Agrocentrum to przede wszystkim duża firma, która ma około 5 proc. udziału w krajowym rynku pasz.
– Nasze produkty są poddawane ciągłym kontrolom jakości. Nie możemy sobie pozwolić na ryzyko stosowania niedopuszczonych przez służby weterynaryjne surowców, bo to oznaczałoby możliwość natychmiastowego wycofania z rynku naszych wyrobów paszowych, a także wyprodukowanego na ich bazie mięsa, mleka i innych produktów rolnych. Mogłaby się pojawić nawet groźba zamknięcia naszych zakładów – tłumaczy prezes Agrocentrum.
W ostatnich dwóch latach krajowy rynek rolny przezywa wstrząsy. Rolnicy są niezadowoleni – wielu z nich postawiło na skup z myślą o zarobku, ale przez napływ tanich produktów z Ukrainy i niespodziewany spadek cen stracili dużo pieniędzy. Agrocentrum od lat wyznacza także wysokie ceny skupu, bo zależy jej na pozyskiwaniu jak największej ilości zbóż i kukurydzy, a tylko ceną może zachęcać rolników do uprawy.
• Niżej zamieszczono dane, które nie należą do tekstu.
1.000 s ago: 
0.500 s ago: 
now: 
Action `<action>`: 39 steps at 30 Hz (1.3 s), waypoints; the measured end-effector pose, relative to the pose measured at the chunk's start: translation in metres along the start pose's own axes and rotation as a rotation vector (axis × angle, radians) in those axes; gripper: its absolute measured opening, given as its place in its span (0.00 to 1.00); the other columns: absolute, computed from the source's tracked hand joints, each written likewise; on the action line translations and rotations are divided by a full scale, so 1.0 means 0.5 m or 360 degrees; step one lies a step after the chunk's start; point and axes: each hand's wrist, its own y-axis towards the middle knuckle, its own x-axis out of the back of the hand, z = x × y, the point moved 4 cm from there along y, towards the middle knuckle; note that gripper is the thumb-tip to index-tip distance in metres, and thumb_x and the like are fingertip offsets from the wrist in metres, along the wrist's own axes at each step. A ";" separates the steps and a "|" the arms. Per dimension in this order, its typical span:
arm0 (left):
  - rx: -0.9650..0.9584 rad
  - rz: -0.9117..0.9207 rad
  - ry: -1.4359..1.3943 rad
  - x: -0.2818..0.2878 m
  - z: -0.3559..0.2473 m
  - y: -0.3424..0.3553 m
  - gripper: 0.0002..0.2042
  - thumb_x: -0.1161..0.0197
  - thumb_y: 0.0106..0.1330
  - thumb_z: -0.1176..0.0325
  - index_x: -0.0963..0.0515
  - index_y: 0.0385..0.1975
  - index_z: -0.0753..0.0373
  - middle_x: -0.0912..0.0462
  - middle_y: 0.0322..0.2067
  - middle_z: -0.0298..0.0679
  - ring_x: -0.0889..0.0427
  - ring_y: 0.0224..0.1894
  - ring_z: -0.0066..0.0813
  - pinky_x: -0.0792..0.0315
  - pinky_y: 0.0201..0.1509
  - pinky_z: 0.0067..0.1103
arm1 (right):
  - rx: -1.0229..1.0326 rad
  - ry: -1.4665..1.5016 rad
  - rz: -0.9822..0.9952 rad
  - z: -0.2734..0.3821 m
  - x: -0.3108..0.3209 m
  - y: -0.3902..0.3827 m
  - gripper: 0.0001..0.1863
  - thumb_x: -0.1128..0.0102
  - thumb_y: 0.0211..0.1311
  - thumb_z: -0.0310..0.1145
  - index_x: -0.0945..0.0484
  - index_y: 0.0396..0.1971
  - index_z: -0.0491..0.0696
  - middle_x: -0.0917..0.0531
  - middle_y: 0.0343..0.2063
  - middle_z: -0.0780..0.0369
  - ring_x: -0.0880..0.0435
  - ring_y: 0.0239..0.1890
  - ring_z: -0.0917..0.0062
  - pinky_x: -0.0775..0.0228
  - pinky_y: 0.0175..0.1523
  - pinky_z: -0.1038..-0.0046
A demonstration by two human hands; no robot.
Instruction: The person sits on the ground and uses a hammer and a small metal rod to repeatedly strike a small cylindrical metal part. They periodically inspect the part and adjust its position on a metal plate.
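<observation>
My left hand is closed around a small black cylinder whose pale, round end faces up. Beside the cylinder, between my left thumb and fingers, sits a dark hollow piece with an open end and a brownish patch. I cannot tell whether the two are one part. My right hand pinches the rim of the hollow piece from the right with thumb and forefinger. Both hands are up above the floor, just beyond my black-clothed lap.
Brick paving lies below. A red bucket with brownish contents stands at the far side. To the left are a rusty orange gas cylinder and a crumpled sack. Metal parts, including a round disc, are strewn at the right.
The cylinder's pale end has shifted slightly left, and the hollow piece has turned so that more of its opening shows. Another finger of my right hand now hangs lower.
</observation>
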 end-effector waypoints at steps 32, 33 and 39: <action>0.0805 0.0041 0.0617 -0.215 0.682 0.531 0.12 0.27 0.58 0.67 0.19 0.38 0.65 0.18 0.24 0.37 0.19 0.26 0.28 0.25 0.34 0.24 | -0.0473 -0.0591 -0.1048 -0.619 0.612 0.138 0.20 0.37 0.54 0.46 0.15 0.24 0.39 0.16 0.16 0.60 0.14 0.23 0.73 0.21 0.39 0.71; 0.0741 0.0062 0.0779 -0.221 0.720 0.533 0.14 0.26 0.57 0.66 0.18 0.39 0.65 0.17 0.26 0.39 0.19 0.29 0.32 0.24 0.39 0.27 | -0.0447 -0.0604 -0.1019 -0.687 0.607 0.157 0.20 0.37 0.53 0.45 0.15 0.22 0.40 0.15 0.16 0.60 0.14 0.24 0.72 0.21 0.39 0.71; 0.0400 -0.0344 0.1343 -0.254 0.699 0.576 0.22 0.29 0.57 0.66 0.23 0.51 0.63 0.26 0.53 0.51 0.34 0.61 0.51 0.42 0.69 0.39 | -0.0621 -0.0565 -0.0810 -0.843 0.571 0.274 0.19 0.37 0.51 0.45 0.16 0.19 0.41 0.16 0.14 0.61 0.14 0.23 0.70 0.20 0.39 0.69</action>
– Tak bywa w biznesie. My również zapełniliśmy elewatory zbożami skupionymi po wyższych cenach, które magazynujemy, ale jest ryzyko, że możemy na tym stracić. Skupujący, myśląc o zarobku, na własne ryzyko skupili płody rolne i mają pretensję, że ceny rynkowe spadły. My również zapłaciliśmy wyższe ceny za skupione plony – opowiada Adam Pietruszyński.
Podkreśla, że jest zwolennikiem twardego trzymania w ryzach importu produktów rolnych z Ukrainy. W jego ocenie należałoby też wprowadzić wzmożone kontrole jakości wwożonego ziarna i system kaucyjny na granicy.